Monday, November 13, 2017

Probeable Cause Racing

Three weeks ago, myself and a few other guys pulled together a stack of pennies and bought a 1996 Ford Probe for $500. It had a smashed in windshield, snapped timing belt, and a rough interior.  Jason and Zack swapped in the new timing belt a week ago and got the engine to cough and stumble.  Just enough hope that we planned a work day this Friday to hopefully pull it together for the Sunday rallycross.
The 2.5L Mazda V6 powered Ford Probe GT.
Friday Jason and I picked up a few more small parts while our local Safe Lite guy installed a new windshield.  We added some fresh gas to the tank, adjusted the distributor a little and managed to get the car idling.
Probe maintenance in progress.
Jason got to work buttoning up the engine bay while I went to work on re-assembling the interior.  Amazingly, the sunroof still worked, but the passenger window was bolted into place inside the door and the driver door was only held up by one ball point pen jammed into the track. I found almost all the parts but in the end we opted to zip-tie the glass in place to be a little more secure.
The only thing holding up the whole window. 
Saturday night, Kyle and I spent some time rigging an old Miata battery into the car. The Probe is almost completely rust free, runs and drives, and for $500 is in pretty good shape other than the battery tray was rusted and the bolts to hold it to the body snapped off. Fortunately we found a block of wood and more zip-ties to secure it down and then loaded the car on the trailer.


Wood. What Can't it do?
Sunday morning we arrived at the rallycross and immediately got to work replacing the fuel filter, re-set the timing and put some numbers on the car. Kyle and I were first off the line and immediately had an issue with the car completely bogging down on the turns.

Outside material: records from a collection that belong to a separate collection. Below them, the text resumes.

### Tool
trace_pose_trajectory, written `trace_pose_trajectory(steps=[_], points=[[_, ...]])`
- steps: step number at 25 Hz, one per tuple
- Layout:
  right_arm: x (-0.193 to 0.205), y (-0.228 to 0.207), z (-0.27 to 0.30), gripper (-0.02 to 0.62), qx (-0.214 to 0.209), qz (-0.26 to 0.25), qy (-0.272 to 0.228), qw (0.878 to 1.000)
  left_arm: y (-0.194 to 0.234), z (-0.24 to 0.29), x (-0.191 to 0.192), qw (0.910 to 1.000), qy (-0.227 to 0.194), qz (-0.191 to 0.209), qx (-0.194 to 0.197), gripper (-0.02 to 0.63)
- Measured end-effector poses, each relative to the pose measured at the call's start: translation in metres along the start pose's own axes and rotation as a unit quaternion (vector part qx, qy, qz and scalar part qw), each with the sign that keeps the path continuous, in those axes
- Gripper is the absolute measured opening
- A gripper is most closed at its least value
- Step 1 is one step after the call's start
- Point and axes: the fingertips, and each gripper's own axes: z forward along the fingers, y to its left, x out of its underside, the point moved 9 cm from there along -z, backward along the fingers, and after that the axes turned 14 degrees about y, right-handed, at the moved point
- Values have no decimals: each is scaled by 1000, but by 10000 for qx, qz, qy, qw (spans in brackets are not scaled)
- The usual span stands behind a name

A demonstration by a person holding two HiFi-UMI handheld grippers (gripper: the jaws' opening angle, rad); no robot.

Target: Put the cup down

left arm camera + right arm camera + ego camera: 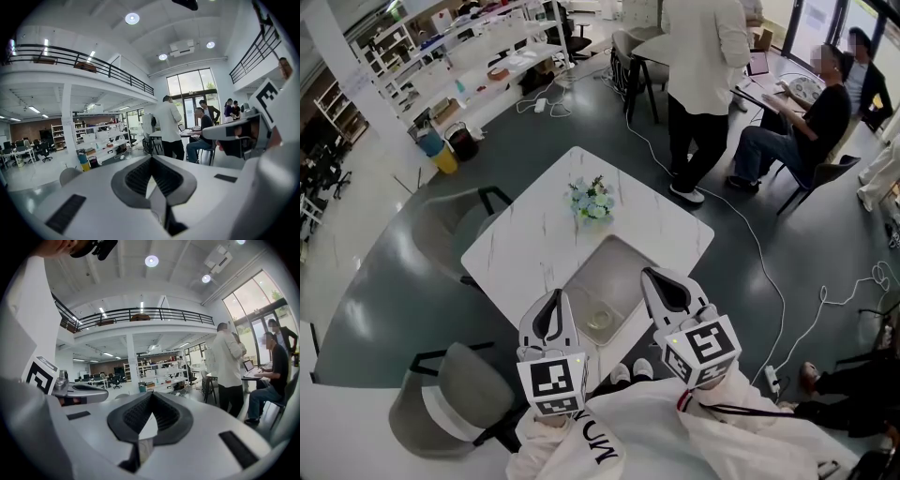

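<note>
Head view shows a clear glass cup (598,321) standing upright on a grey rectangular tray (614,267) at the near edge of a square white table (534,234) with faint marble veining. Neither gripper touches the cup. The left gripper (553,300) hangs at the cup's 9 o'clock and the right gripper (654,277) at its 2 o'clock, both above the table's near edge and apart from the glass. A small bunch of pale flowers (591,200) sits at 12 o'clock from the cup, near the table's middle, well clear of the tray. 1 grey padded chair (450,403) with dark legs stands at the table's 8 o'clock, and another (450,225) is pushed in at 10 o'clock. At 1 o'clock a standing person (703,56) in a pale top faces a seated person (806,122) in black at a desk, and a white cable (750,234) snakes over the dark glossy floor. White shelving (469,56) runs at 11 o'clock. Left gripper view has the left gripper (151,158) with its ribbed black pads pressed together at the tips and nothing between them. Right gripper view shows the right gripper (151,394) the same, with smooth white shells, dark pads meeting and nothing held.
</note>
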Motion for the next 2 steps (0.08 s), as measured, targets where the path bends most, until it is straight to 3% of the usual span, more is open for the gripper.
trace_pose_trajectory(steps=[2], points=[[-2,-1,0,5,-9,13,15,10000,0,0,0,10000,46,-13,12,11]])
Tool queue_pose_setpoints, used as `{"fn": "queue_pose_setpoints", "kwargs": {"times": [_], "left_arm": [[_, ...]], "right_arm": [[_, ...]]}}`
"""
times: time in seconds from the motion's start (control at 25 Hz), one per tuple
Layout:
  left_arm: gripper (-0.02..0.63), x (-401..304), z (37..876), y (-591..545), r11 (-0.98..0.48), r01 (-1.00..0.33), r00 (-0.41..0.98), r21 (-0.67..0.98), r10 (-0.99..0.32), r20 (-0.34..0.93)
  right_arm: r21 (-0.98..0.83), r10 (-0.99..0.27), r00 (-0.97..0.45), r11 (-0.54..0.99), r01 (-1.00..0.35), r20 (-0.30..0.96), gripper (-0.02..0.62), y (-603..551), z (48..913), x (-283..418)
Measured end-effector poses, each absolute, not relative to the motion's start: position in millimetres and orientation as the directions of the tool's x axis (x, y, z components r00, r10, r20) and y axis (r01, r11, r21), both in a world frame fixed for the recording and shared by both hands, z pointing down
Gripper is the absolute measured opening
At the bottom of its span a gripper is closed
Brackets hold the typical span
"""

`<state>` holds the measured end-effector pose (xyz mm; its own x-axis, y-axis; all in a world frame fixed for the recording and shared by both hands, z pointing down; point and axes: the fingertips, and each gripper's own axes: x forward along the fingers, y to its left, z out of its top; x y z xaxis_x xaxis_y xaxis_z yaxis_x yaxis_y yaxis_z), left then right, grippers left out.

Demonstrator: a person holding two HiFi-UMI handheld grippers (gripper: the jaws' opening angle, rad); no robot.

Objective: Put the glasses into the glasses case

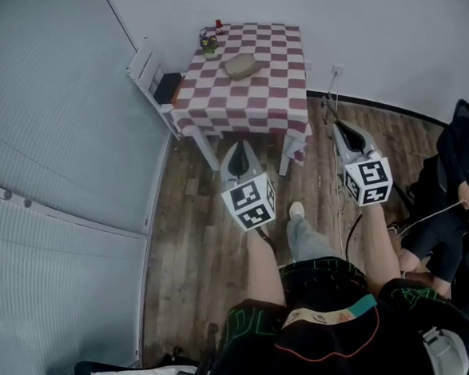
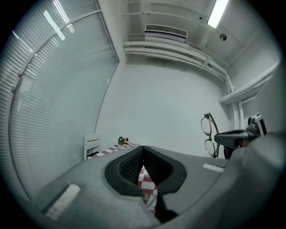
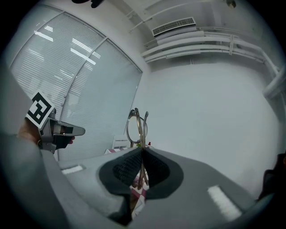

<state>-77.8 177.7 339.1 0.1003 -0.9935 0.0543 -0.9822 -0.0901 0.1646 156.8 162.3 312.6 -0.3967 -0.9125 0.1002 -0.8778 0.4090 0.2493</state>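
Observation:
A tan glasses case [image 1: 240,65] lies on the table with the red-and-white checked cloth [image 1: 280,99], well ahead of both grippers. My right gripper [image 3: 142,150] is shut on the glasses [image 3: 136,126], which stand upright with the lenses above the jaws. The left gripper view shows the same glasses [image 2: 208,134] held up at the right by the right gripper [image 2: 237,136]. My left gripper [image 2: 142,150] is shut with nothing in it. In the head view both grippers, left [image 1: 238,148] and right [image 1: 342,129], hang over the wooden floor short of the table.
A white chair [image 1: 150,72] stands at the table's left side. A small potted plant [image 1: 208,42] and a red object [image 1: 218,23] sit at the table's far corner. A seated person [image 1: 458,183] is at the right. Cables lie on the floor near the wall socket [image 1: 337,70].

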Motion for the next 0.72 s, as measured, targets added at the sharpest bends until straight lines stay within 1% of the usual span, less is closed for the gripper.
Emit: {"fn": "queue_pose_setpoints", "kwargs": {"times": [0.48, 0.72], "left_arm": [[0.009, -71, 368, 119, -0.083, -0.968, 0.109, 0.239, -0.989, 0.097], [0.009, -61, 392, 87, -0.079, -0.959, 0.123, 0.271, -0.981, 0.147]], "right_arm": [[0.228, -0.922, -0.362, 0.386, -0.894, 0.14, 0.017, 101, 330, 173], [0.125, -0.902, -0.388, 0.414, -0.902, 0.187, 0.017, 62, 358, 172]]}}
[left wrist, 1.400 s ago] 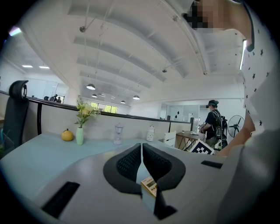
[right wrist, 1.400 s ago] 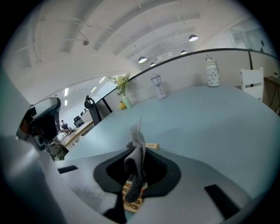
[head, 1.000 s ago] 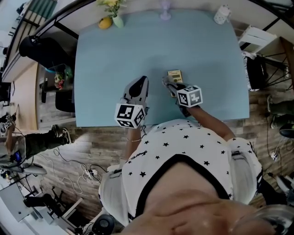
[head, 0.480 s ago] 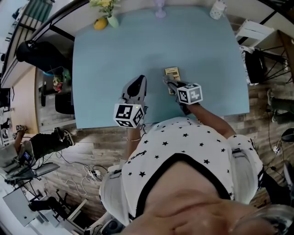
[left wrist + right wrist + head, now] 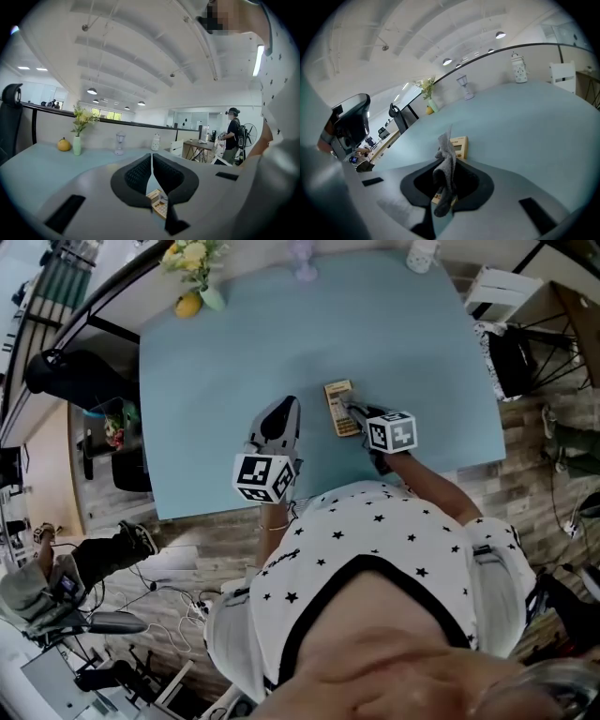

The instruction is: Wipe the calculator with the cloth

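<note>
We judge the wipe is under way. The right hand-held gripper (image 5: 351, 412) is clamped on the cloth (image 5: 446, 161), a grey wad pinched betw. its jaws, w/ a tuft poking past the tips and a tail hanging back toward the camera. The calculator (image 5: 340, 409) lies flat on the desk (image 5: 216, 362), front-middle, right under those jaws. In the right gripper view its display end shows just beyond the cloth. We can't tell whether cloth and keys are actually touching. The left hand-held gripper (image 5: 283, 411) has its jaws pressed together w/ nothing betw. them. It sits just left of the calculator, apart from it.

To do this step well, we'd keep the clamp firm and tilt the right gripper so the loose cloth drags on the face, not the hard jaw tips. We'd use light pressure and strokes along the length, display to keys. The calculator looks light and the desk smooth, so it'll prob. slide. Bracing its near edge w/ the left gripper should help.

Count:
- 1 calculator
- 1 cloth
- 2 grippers
- along the far edge: 1 vase of flowers (image 5: 194, 261), 1 yellow fruit (image 5: 187, 304), 1 glass (image 5: 305, 253), 1 white jar (image 5: 422, 253)
</note>
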`<state>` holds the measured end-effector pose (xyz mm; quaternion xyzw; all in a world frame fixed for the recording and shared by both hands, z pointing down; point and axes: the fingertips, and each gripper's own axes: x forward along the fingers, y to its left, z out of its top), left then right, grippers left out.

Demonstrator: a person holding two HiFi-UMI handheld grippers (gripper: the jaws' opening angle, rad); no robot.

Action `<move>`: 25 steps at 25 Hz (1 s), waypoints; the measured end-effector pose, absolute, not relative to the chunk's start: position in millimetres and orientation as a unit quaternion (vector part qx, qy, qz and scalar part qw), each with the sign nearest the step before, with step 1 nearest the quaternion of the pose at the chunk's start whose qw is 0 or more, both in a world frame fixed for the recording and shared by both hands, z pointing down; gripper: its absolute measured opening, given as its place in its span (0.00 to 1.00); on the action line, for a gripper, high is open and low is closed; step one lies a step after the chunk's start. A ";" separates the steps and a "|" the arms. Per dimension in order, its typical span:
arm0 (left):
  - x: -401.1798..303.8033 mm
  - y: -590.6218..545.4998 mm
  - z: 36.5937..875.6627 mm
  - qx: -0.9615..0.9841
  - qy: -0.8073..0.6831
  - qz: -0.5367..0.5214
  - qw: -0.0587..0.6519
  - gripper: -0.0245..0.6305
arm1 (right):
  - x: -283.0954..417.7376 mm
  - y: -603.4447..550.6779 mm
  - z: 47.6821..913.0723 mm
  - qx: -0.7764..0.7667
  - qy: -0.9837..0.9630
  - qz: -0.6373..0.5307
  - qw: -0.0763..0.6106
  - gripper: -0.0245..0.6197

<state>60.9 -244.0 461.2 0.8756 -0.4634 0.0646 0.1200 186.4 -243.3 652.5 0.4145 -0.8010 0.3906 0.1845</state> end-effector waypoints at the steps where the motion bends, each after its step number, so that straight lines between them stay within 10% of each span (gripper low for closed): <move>1: 64.5 -245.0 461.0 0.878 -0.459 0.065 0.120 0.09 | 189.9 -243.2 652.9 0.418 -0.799 0.393 0.182 0.11; 25: 67.2 -244.5 462.4 0.876 -0.462 0.071 0.117 0.09 | 210.8 -264.4 617.9 0.449 -0.805 0.368 0.121 0.11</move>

Ready to take on the dirt!

 Taking a guess that the 1/4 tank of gas wasn't enough to keep the fuel pump happy, we ran to the gas station and made it back to finish all of our runs, now with mostly full power. Jason also noticed it was only running on 5 of the 6 cylinders, found the one spark plug wire that was disconnected, plugged it in, and it was off and running for the whole rest of the day without issue.
Kyle floors it through the muddy starting line on Sunday.
At the end of the day, the car held up tremendously well. Jason took first in our class, Kyle took third (due to our lack of power in the morning), and I again missed a few gates on course but did managed to barely cone away the fastest raw time run of the group.
Racking up the trophies already!
With the dark tinted windows, no license plate (yet), and a shady-looking paint job, we all think it looks like a drug dealer's car.  Welcome to Probeable Cause Racing. We'll have it back out at Myrtle Beach with SCR-SCCA on December 2nd to wrap up the 2017 autocross season!